**Source material:**
□ □ □ □

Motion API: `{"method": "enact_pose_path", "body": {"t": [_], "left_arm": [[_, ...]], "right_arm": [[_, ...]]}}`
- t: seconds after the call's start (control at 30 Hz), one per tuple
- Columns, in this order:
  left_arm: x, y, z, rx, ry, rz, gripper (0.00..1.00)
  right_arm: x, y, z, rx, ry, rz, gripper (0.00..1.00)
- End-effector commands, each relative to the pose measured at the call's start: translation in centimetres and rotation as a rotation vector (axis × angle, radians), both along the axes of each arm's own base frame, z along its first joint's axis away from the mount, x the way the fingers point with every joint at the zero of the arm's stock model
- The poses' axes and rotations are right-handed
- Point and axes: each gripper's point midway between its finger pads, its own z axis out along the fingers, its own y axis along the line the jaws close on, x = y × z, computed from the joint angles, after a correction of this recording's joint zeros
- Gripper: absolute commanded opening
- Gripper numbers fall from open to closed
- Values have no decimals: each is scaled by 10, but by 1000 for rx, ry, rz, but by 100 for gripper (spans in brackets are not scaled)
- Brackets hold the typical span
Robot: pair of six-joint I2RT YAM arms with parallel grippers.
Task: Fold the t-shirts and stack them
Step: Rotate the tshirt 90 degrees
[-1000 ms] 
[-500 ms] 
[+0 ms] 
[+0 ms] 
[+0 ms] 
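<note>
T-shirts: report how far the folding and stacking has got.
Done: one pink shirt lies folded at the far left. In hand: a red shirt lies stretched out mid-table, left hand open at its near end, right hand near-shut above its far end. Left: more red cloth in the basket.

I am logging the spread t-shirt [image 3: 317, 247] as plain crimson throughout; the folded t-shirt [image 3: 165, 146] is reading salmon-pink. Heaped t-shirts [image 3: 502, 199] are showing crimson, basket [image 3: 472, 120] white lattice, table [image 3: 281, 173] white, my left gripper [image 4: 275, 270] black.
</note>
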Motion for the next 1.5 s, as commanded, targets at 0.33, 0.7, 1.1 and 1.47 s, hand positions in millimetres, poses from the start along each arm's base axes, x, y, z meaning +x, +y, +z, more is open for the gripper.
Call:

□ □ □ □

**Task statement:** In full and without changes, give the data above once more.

**Written solution:**
Motion API: `{"method": "enact_pose_path", "body": {"t": [_], "left_arm": [[_, ...]], "right_arm": [[_, ...]]}}`
- t: seconds after the call's start (control at 30 Hz), one per tuple
- Columns, in this order:
  left_arm: x, y, z, rx, ry, rz, gripper (0.00..1.00)
  right_arm: x, y, z, rx, ry, rz, gripper (0.00..1.00)
- End-effector commands, each relative to the pose measured at the call's start: translation in centimetres and rotation as a rotation vector (axis × angle, radians), both along the axes of each arm's own base frame, z along its first joint's axis away from the mount, x the way the fingers point with every joint at the zero of the arm's stock model
- The poses' axes and rotations are right-handed
- Point and axes: each gripper's point midway between its finger pads, its own z axis out along the fingers, its own y axis along the line the jaws close on, x = y × z, computed from the joint angles, after a correction of this recording's joint zeros
- Gripper: absolute commanded opening
- Gripper numbers fall from open to closed
- Values have no decimals: each is scaled by 10, but by 1000 for rx, ry, rz, but by 100 for gripper (spans in brackets are not scaled)
- Brackets hold the typical span
Robot: pair of six-joint I2RT YAM arms with parallel grippers.
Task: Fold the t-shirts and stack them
Step: Rotate the tshirt 90 degrees
[-1000 ms] 
[-500 ms] 
[+0 ms] 
[+0 ms] 
[+0 ms] 
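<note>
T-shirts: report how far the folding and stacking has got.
Done: one pink shirt lies folded at the far left. In hand: a red shirt lies stretched out mid-table, left hand open at its near end, right hand near-shut above its far end. Left: more red cloth in the basket.

I am logging the spread t-shirt [image 3: 317, 247] as plain crimson throughout; the folded t-shirt [image 3: 165, 146] is reading salmon-pink. Heaped t-shirts [image 3: 502, 199] are showing crimson, basket [image 3: 472, 120] white lattice, table [image 3: 281, 173] white, my left gripper [image 4: 275, 270] black.
</note>
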Motion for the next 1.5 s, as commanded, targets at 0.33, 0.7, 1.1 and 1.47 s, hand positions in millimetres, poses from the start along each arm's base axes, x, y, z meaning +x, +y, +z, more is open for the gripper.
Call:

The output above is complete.